Recientemente, el gobierno de Kast ha enfrentado protestas por el aumento del desempleo y recortes presupuestarios que han afectado a empleados públicos.
Honduras vuelve al partido conservador
Nasry Asfura, inversionista inmobiliario y exalcalde del Partido Nacional, ganó por un estrecho margen la elección presidencial de Honduras en noviembre de 2025, derrotando a su rival más cercano por menos de un punto porcentual.
Asfura, que pertenece al mismo partido que el exmandatario Juan Orlando Hernández, indultado por Trump tras una condena por narcotráfico, recibió el respaldo del presidente de Estados Unidos, quien amenazó con cortar la ayuda al pequeño país centroamericano si Asfura no era elegido.
Bajo su administración, Honduras ha recibido a decenas de deportados de terceros países mediante un acuerdo que firmó con Estados Unidos a inicios de 2025, la mayoría de ellos ciudadanos guatemaltecos.
Ecuador reelige a un líder que favorece a los militares
Daniel Noboa, integrante de una de las familias más ricas de Ecuador, fue reelegido para un mandato de cuatro años en abril del 2025, tras ganar la elección con 56 por ciento de los votos. El líder conservador ha dado a los militares un papel más destacado en la provisión de seguridad en ciudades costeras desbordadas por bandas de narcotraficantes que se disputan el control de puertos y rutas del tráfico de drogas.
Sin embargo, la estrategia no ha reducido de manera sustancial las tasas de homicidios. El gobierno también ha recibido críticas por abusos de derechos humanos, como ejecuciones extrajudiciales.
Bajo la gestión de Noboa, las fuerzas armadas de Ecuador han comenzado a realizar operaciones conjuntas con Estados Unidos contra el narcotráfico.

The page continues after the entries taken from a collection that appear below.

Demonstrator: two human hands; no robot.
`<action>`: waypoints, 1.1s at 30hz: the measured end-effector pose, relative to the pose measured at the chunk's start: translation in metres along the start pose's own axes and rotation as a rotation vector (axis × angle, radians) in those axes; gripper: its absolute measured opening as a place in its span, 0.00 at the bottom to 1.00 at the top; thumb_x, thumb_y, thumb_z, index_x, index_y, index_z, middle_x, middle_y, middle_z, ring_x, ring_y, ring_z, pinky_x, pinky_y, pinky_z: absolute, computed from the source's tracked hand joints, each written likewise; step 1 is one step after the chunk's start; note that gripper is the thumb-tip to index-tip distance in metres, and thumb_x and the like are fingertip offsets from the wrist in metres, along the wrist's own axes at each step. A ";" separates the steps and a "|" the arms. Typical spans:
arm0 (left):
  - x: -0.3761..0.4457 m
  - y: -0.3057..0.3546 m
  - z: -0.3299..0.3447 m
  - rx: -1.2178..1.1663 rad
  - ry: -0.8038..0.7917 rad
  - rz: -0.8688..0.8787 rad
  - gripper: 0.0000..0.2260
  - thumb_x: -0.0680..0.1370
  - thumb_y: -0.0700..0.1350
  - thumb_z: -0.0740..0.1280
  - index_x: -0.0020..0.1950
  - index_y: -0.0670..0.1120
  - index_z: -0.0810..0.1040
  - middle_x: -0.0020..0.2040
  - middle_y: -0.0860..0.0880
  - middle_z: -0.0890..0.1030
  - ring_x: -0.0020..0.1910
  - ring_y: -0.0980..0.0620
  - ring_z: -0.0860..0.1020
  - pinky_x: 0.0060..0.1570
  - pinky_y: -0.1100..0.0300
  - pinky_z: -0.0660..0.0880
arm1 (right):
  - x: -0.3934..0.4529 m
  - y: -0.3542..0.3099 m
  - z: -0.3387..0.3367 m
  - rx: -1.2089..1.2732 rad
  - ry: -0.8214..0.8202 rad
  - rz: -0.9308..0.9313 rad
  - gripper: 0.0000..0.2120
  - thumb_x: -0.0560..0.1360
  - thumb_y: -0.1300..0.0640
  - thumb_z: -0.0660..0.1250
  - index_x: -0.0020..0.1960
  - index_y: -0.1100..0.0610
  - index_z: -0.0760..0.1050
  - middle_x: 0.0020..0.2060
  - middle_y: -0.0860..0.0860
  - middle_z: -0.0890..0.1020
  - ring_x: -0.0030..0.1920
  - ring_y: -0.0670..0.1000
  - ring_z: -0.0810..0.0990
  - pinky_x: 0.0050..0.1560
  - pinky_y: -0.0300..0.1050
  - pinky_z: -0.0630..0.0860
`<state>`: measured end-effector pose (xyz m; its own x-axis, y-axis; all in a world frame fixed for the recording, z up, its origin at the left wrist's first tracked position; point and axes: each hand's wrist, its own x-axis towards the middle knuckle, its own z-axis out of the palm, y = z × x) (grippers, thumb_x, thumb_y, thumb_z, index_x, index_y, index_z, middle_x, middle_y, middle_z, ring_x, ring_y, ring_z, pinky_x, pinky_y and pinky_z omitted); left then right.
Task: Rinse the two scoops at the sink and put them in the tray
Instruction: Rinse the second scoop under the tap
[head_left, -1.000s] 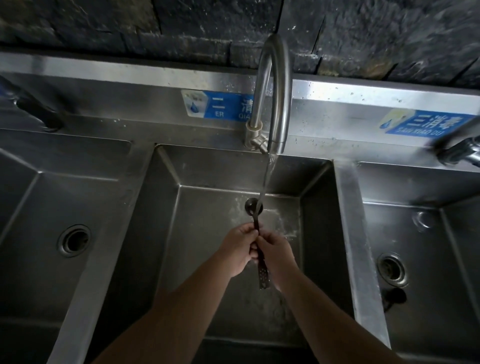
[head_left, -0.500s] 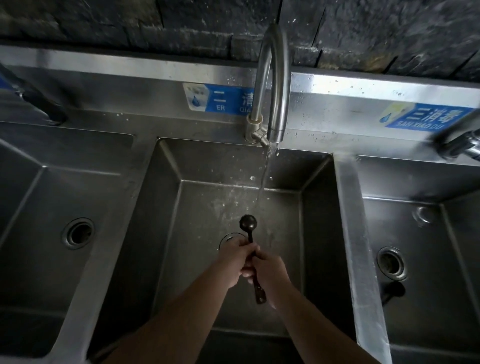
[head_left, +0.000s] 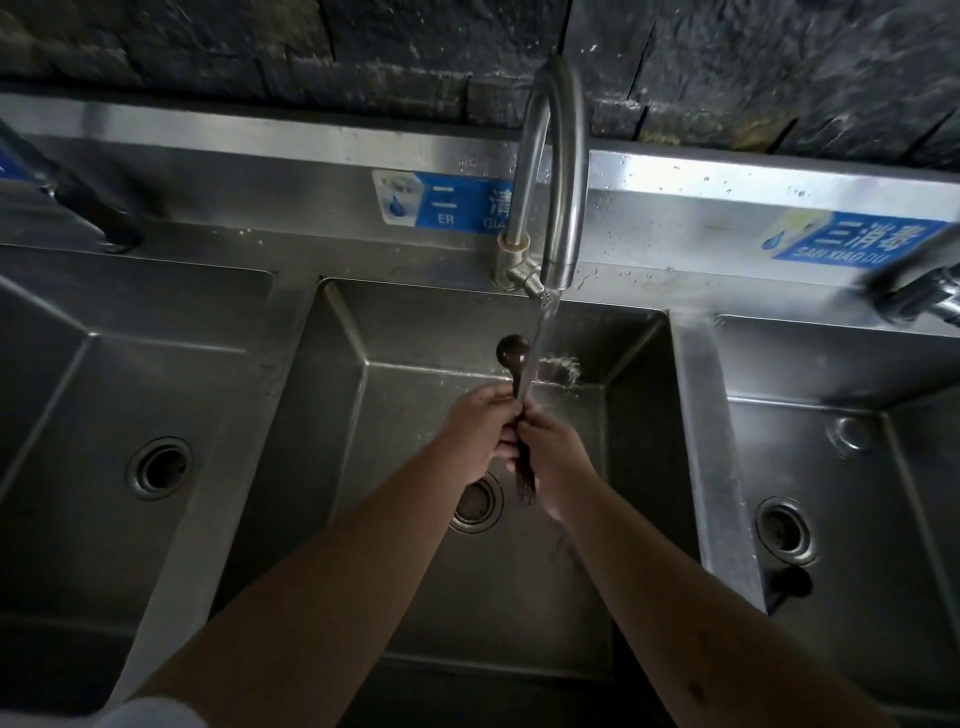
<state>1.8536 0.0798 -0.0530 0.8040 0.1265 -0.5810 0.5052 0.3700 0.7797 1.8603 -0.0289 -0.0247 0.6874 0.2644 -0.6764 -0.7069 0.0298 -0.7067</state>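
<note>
A dark scoop (head_left: 513, 352) with a round bowl and a long thin handle is held over the middle sink basin (head_left: 587, 571). Its bowl points away from me, just left of the water stream from the curved steel tap (head_left: 558, 171). My left hand (head_left: 480, 431) and my right hand (head_left: 556, 460) both grip the handle at its middle, touching each other. The handle's end (head_left: 525, 486) sticks out below my hands. Whether one or two scoops are in the grip I cannot tell. No tray is in view.
Three steel basins lie side by side, each with a drain: left (head_left: 158, 467), middle (head_left: 477, 503), right (head_left: 784, 530). A dark object (head_left: 789, 584) lies in the right basin. Other taps stand at far left (head_left: 78, 202) and far right (head_left: 919, 296). Blue labels are on the backsplash.
Both hands have moved the scoop up and away from me, so its bowl is now beside the water stream. The water keeps running.
</note>
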 end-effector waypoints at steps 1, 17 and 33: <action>0.003 0.008 0.000 -0.001 0.006 0.021 0.08 0.79 0.39 0.63 0.52 0.44 0.81 0.36 0.46 0.83 0.30 0.51 0.81 0.26 0.58 0.76 | 0.002 -0.006 0.002 -0.016 -0.003 -0.019 0.12 0.81 0.65 0.57 0.50 0.60 0.80 0.34 0.54 0.83 0.30 0.48 0.79 0.31 0.41 0.73; 0.000 0.113 0.015 -0.009 0.003 0.239 0.08 0.78 0.42 0.64 0.49 0.51 0.82 0.35 0.51 0.83 0.31 0.53 0.79 0.27 0.63 0.72 | 0.007 -0.086 0.035 0.069 -0.165 -0.309 0.11 0.81 0.65 0.57 0.50 0.68 0.77 0.39 0.63 0.79 0.39 0.60 0.78 0.43 0.55 0.75; -0.072 -0.007 0.013 -0.033 -0.004 -0.040 0.22 0.77 0.38 0.63 0.67 0.58 0.71 0.43 0.42 0.83 0.28 0.51 0.76 0.24 0.58 0.68 | -0.062 0.032 -0.016 0.130 -0.068 0.051 0.13 0.82 0.61 0.56 0.57 0.62 0.78 0.38 0.58 0.81 0.32 0.51 0.76 0.34 0.45 0.72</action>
<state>1.7961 0.0562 -0.0139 0.7845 0.1069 -0.6108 0.5268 0.4049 0.7474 1.7976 -0.0601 -0.0085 0.6401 0.3330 -0.6923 -0.7594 0.1380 -0.6358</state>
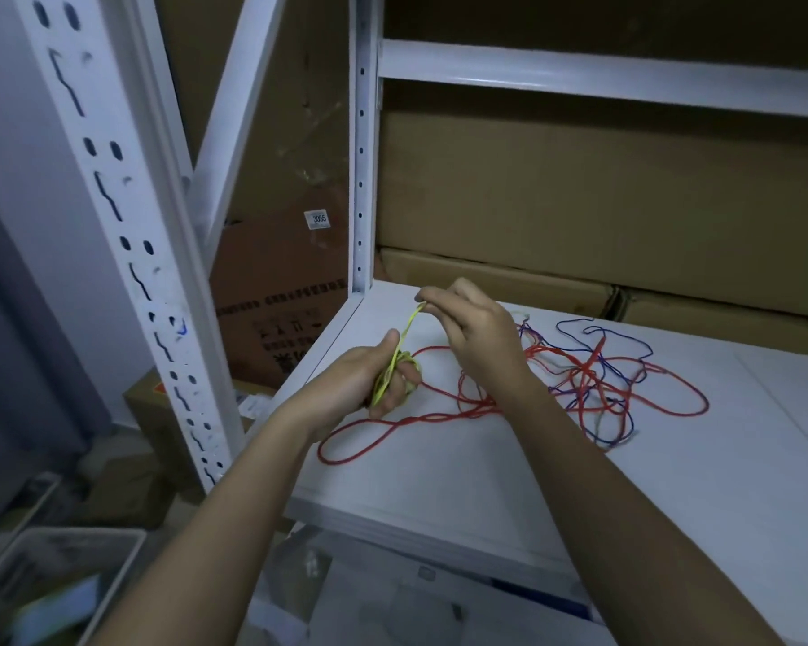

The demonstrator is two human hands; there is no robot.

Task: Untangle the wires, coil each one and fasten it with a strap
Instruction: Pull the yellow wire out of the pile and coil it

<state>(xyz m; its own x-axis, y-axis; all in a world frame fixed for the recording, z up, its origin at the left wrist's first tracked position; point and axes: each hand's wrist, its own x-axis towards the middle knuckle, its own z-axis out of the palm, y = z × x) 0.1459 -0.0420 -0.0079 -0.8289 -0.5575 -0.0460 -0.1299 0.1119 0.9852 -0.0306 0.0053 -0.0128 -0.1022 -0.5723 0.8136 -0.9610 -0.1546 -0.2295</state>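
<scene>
The left hand point(378, 379) grips a small coil of yellow wire point(395, 366) over the shelf point(462, 468) — the right hand point(474, 333) pinches its free end just above. The red wire point(439, 414) and blue wire point(616, 366) lie tangled right of the coil.

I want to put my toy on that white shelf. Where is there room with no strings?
The near front of the shelf, below the red wire, is bare. So is the far right end. The middle is crowded with tangled red and blue wire.
</scene>
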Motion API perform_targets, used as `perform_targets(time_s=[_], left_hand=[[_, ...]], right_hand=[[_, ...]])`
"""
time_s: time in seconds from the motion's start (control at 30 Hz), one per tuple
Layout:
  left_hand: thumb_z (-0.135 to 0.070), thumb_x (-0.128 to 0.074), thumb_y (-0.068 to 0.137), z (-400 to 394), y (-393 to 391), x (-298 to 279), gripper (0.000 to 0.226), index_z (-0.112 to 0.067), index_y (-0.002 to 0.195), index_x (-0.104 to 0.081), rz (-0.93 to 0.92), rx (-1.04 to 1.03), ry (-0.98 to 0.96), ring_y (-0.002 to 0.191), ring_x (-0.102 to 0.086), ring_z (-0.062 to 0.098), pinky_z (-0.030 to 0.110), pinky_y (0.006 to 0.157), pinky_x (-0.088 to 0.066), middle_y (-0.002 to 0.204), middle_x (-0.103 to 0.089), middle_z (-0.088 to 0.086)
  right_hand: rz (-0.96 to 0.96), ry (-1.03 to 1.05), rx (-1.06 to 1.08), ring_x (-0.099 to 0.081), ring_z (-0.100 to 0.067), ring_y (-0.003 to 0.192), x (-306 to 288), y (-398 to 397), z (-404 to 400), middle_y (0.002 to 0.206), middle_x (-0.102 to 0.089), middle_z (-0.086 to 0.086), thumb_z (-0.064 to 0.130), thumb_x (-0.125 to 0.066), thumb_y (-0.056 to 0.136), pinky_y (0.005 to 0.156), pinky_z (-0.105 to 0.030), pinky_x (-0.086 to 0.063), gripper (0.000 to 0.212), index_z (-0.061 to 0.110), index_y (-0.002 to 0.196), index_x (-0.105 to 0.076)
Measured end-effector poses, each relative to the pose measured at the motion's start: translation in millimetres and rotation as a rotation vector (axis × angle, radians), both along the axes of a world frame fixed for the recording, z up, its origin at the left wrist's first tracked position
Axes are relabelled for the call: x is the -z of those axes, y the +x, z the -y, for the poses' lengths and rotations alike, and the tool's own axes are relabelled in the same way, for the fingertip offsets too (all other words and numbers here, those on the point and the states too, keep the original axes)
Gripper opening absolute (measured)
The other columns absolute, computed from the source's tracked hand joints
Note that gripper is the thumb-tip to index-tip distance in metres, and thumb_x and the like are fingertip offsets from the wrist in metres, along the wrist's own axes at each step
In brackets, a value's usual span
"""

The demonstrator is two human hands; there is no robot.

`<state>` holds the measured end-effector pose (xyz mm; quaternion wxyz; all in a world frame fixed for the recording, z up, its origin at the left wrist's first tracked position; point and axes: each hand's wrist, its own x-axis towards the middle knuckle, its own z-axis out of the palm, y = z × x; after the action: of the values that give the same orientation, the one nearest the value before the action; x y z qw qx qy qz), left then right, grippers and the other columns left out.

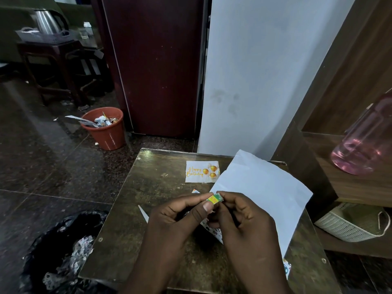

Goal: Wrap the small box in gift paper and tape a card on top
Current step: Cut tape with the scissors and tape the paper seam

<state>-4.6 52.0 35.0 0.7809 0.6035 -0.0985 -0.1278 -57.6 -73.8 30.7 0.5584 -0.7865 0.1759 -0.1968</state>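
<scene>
Close over the wooden surface, both hands meet in the air. Left hand pinches the small box between thumb and forefinger; the thumbnail presses its near edge. Right hand curls its fingers around the box's other end, so the two hands are clamped on the same thing from opposite sides. Box is tiny, green and yellow on the face that shows, held above the surface and not touching it.

Beneath and beyond the right hand lies the gift paper, white side up, one corner lifted toward the wall. Its printed side peeks out below the hands and again at the near right edge of the surface. A second printed scrap shows just past the left fingertips.

Farther from the hands, beyond the left one, the card lies flat on the surface: white, gold "Happy Birthday" lettering, gold balloons. Its right edge sits just beside the paper's far corner; whether they overlap I cannot tell.

Left of the left hand, on the floor, a black bin bag holds crumpled paper. Well beyond, an orange waste bin full of scraps. Right of the right hand, a pink bottle on a wooden shelf, a woven basket beneath.
</scene>
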Motion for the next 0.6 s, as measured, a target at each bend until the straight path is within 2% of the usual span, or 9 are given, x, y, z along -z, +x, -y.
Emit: perform_targets(time_s=[0.07,0.13,0.23,0.43,0.6], left_hand=[[-0.022,-0.080,0.072,0.7,0.9,2.9,0.024,-0.023,0.095,-0.085,-0.051,0.022,-0.042,0.103,-0.076,0.023,0.024,0.083,-0.056,0.102,-0.080,0.009],[-0.015,-0.088,0.069,0.6,1.8,6.6,0.028,-0.017,0.097,-0.084,-0.094,0.045,-0.077,0.107,-0.074,0.029,0.030,0.087,-0.056,0.105,-0.079,0.014],[-0.014,-0.076,0.076,-0.1,3.5,10.5,0.025,-0.009,0.100,-0.083,-0.148,0.068,-0.134,0.109,-0.073,0.033,0.033,0.092,-0.058,0.108,-0.078,0.020],[-0.007,-0.077,0.077,1.6,3.3,7.5,0.019,-0.007,0.096,-0.083,-0.203,0.096,-0.169,0.109,-0.073,0.032,0.030,0.090,-0.059,0.107,-0.077,0.021],[-0.010,-0.070,0.075,1.1,3.3,7.6,0.025,-0.006,0.095,-0.083,-0.217,0.081,-0.180,0.107,-0.074,0.030,0.029,0.088,-0.060,0.107,-0.077,0.021]], right_hand=[[0.007,0.023,0.014,-0.075,-0.005,0.071,0.2,-0.4,0.5,0.082,-0.077,0.017,0.010,-0.068,0.095,0.076,-0.033,-0.061,0.020,0.028,0.098,-0.074],[0.011,0.026,0.024,-0.075,-0.007,0.072,0.3,-1.0,0.6,0.080,-0.077,0.014,0.010,-0.069,0.094,0.076,-0.034,-0.061,0.020,0.030,0.094,-0.074],[0.008,0.045,0.022,-0.075,-0.007,0.071,-0.5,-2.0,0.6,0.078,-0.076,0.012,0.010,-0.070,0.094,0.075,-0.036,-0.062,0.019,0.028,0.090,-0.074],[-0.007,-0.003,0.038,-0.076,-0.010,0.076,1.8,-1.6,0.4,0.080,-0.076,0.014,0.016,-0.072,0.092,0.077,-0.045,-0.061,0.021,0.036,0.091,-0.070],[-0.010,-0.013,0.047,-0.075,-0.009,0.074,2.2,-2.3,0.9,0.078,-0.076,0.015,0.016,-0.073,0.091,0.077,-0.046,-0.061,0.019,0.034,0.087,-0.070]])
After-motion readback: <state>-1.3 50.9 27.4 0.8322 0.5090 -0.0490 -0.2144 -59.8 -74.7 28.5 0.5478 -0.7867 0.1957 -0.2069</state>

El mandatario también impulsó la reapertura de una base militar estadunidense en Ecuador, pero la propuesta fue rechazada en un referendo el año pasado.
Además de los mandatarios mencionados, los gobiernos de República Dominicana (Luis Abinader), Panamá (José Raúl Muliño), El Salvador (Nayib Bukele), Bolivia (Rodrigo Paz) y Paraguay (Santiago Peña) han establecido vínculos de correspondencia con la administración de Trump bajo la línea del combate al narcotráfico y la migración irregular.